El futuro inminente de Venezuela se decidirá en sus calles y sus cuarteles, en sus despachos y en los estómagos vacíos de los venezolanos que todavía no han abandonado el país ante la espiral de colapso económico, corrupción flagrante, represión y autoritarismo denunciado por las organizaciones de derechos humanos. Pero una parte sustancial de la historia de las últimas semanas se ha escrito a varias manos entre Washington, Miami, Caracas y otras capitales latinoamericanas. La Casa Blanca está maniobrando abiertamente para derrocar a Maduro.

La estrategia estadounidense ha combinado movimientos diplomáticos para reconocer internacionalmente a Juan Guaidó como única autoridad legítima del país con nuevas sanciones para asfixiar lo poco que queda de la economía bolivariana, medidas que buscan convencer a los militares para que den la espalda a Maduro. Un pulso que en todo momento se ha acompañado de una amenaza latente de intervención militar, una opción que no solo defiende la Casa Blanca. El senador republicano Marco Rubio la invocó hace unos días.

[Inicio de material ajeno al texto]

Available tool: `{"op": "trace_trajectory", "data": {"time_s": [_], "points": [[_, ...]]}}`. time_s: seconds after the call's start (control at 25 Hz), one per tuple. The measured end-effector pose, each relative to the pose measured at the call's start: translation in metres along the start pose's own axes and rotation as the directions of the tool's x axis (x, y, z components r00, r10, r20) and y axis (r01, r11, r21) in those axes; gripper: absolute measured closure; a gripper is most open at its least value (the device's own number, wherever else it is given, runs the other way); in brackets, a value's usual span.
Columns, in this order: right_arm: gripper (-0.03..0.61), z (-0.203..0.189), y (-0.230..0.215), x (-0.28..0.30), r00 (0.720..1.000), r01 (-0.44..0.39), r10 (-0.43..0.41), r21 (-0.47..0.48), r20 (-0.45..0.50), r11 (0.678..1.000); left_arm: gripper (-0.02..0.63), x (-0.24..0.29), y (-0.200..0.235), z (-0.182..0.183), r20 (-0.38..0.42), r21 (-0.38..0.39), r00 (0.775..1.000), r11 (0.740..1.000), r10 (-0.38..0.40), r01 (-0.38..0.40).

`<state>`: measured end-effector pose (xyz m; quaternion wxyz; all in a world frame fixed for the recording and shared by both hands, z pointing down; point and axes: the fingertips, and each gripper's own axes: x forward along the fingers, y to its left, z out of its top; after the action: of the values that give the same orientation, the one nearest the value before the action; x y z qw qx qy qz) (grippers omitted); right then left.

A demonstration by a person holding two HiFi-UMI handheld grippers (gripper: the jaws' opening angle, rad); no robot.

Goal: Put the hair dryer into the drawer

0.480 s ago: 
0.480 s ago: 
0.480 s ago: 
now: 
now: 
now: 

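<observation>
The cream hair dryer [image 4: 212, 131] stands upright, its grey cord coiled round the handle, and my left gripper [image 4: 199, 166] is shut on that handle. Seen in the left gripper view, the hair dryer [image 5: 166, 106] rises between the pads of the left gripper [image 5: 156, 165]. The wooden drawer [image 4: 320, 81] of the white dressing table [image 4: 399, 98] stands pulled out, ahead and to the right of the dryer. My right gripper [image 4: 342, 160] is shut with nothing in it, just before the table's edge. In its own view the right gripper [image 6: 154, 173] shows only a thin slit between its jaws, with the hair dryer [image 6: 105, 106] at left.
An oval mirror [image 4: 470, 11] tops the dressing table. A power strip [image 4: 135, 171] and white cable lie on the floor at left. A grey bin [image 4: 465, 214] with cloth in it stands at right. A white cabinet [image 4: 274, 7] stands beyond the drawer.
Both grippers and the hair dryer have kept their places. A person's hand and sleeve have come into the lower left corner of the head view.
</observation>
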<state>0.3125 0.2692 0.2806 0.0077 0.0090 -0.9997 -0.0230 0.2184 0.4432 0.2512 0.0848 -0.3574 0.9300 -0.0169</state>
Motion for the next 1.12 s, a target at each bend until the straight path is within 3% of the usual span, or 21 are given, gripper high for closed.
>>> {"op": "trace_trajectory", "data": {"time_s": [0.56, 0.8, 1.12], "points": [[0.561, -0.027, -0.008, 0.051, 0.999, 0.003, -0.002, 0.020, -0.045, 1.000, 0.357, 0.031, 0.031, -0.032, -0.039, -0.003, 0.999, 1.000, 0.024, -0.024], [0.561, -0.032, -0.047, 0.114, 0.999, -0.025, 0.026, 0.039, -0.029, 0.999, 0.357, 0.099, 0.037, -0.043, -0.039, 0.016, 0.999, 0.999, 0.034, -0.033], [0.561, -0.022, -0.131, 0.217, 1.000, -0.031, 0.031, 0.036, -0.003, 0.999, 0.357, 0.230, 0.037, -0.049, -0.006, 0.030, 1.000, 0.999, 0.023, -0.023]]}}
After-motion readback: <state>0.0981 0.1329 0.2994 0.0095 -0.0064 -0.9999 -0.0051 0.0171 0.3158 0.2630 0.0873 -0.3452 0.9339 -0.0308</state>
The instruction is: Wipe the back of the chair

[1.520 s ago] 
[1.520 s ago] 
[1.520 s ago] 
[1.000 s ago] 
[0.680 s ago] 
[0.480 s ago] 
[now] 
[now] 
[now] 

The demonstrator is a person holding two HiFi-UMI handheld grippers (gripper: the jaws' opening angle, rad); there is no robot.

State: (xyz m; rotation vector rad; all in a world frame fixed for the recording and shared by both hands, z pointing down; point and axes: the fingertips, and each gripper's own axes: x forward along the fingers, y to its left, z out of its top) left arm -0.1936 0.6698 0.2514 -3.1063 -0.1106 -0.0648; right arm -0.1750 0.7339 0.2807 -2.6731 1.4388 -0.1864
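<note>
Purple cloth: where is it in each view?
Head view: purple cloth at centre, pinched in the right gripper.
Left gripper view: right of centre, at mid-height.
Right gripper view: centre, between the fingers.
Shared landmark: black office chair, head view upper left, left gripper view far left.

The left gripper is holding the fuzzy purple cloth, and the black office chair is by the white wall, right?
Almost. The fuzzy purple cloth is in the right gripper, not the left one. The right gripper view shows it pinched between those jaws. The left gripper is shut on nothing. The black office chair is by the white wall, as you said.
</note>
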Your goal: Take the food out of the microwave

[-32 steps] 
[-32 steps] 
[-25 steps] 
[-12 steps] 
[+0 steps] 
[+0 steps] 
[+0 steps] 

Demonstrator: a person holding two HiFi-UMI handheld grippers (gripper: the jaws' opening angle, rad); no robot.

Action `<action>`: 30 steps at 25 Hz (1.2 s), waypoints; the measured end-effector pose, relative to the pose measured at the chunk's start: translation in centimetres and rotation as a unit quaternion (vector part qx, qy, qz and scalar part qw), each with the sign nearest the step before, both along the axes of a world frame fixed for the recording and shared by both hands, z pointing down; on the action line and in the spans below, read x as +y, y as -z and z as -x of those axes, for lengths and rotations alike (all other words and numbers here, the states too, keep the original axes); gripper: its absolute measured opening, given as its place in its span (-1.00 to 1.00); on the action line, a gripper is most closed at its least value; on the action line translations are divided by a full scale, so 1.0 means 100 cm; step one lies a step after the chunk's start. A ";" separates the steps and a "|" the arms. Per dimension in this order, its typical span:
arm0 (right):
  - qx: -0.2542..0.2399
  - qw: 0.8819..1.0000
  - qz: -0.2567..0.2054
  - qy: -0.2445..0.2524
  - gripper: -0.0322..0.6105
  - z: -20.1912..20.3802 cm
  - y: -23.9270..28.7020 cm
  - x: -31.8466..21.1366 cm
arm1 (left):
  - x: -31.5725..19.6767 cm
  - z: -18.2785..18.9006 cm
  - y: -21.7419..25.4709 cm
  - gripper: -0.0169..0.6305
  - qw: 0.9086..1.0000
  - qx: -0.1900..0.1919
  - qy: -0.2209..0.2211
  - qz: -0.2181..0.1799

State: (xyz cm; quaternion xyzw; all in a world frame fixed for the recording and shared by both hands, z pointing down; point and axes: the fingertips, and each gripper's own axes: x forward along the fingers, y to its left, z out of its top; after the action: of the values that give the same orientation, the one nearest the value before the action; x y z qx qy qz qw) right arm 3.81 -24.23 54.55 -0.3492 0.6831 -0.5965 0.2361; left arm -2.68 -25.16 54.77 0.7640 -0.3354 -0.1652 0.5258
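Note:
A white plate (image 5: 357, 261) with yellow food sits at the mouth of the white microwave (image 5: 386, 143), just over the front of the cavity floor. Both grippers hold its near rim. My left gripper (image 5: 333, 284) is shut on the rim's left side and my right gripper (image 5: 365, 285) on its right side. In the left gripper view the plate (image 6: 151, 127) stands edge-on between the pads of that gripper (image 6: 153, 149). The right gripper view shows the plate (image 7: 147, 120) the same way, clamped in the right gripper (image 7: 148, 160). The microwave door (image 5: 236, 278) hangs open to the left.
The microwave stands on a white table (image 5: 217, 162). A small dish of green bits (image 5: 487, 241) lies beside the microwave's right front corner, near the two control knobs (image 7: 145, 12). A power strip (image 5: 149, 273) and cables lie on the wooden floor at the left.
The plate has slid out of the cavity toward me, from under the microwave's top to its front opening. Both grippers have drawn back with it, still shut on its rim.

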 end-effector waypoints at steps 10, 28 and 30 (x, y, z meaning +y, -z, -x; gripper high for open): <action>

Seguía la estela del profesor de Harvard y exministro venezolano, Ricardo Hausmann, quien propuso una intervención de fuerzas regionales lideradas por Estados Unidos para acabar con la «hambruna» venezolana.

Tampoco ha descartado ese escenario Luis Almagro, secretario general de la Organización de Estados Americanos, entidad que ha servido históricamente para canalizar los planes de Washington en la región. Pero ha sido el asesor de Seguridad Nacional de la Casa Blanca, John Bolton, quien esta misma semana dejó a la vista de docenas de periodistas una anotación en su libreta donde se leía: «5.000 tropas a Colombia». Nadie ha aclarado desde entonces si era un farol o no.

Paradójicamente, Donald Trump llegó al poder renegando del intervencionismo y las fallidas cruzadas para imponer la democracia en el exterior, pero ha dejado la política hacia Venezuela en manos de los mismos neocon que las abanderaron. Figuras como Bolton y Rubio, el hombre que ha liderado junto a otros políticos anticastristas de Florida las gestiones para convencer a la Casa Blanca de la necesidad de forzar el cambio de régimen. Al frente del organigrama, Trump ha situado a Elliot Abrams, uno de los arquitectos de la brutal guerra sucia de los años ochenta en Centroamérica y del fallido golpe de Estado contra Hugo Chávez en 2002, según publicó en su día el diario británico The Observer.

La campaña se ha revestido con una retórica no muy distinta a la que precedió a la invasión de Irak. Bolton acuñó en noviembre el concepto de la «troika de la tiranía», similar al del «eje del mal», para meter dentro a Venezuela, Cuba y Nicaragua. Y dejó claro que EE UU seguirá trabajando activamente para hundirlos: «La troika se derrumbará». Desde entonces, no ha tenido reparos en explicar que el cambio en Venezuela, el país con las mayores reservas de crudo del mundo, serviría también para privatizar su industria petrolera y abrirla a los intereses estadounidenses.

La Casa Blanca ya barajó un golpe de Estado en el 2017, según publicó ‘The New York Times’. La opción se abandonó por falta de confianza en sus potenciales socios.

Mientras tanto, la calle, que se prepara para un fin de semana de manifestaciones, se pregunta hasta cuándo durará Maduro. Si es cuestión de días o semanas. El Gobierno, estiman, no podrá sostenerse ante tanta presión internacional.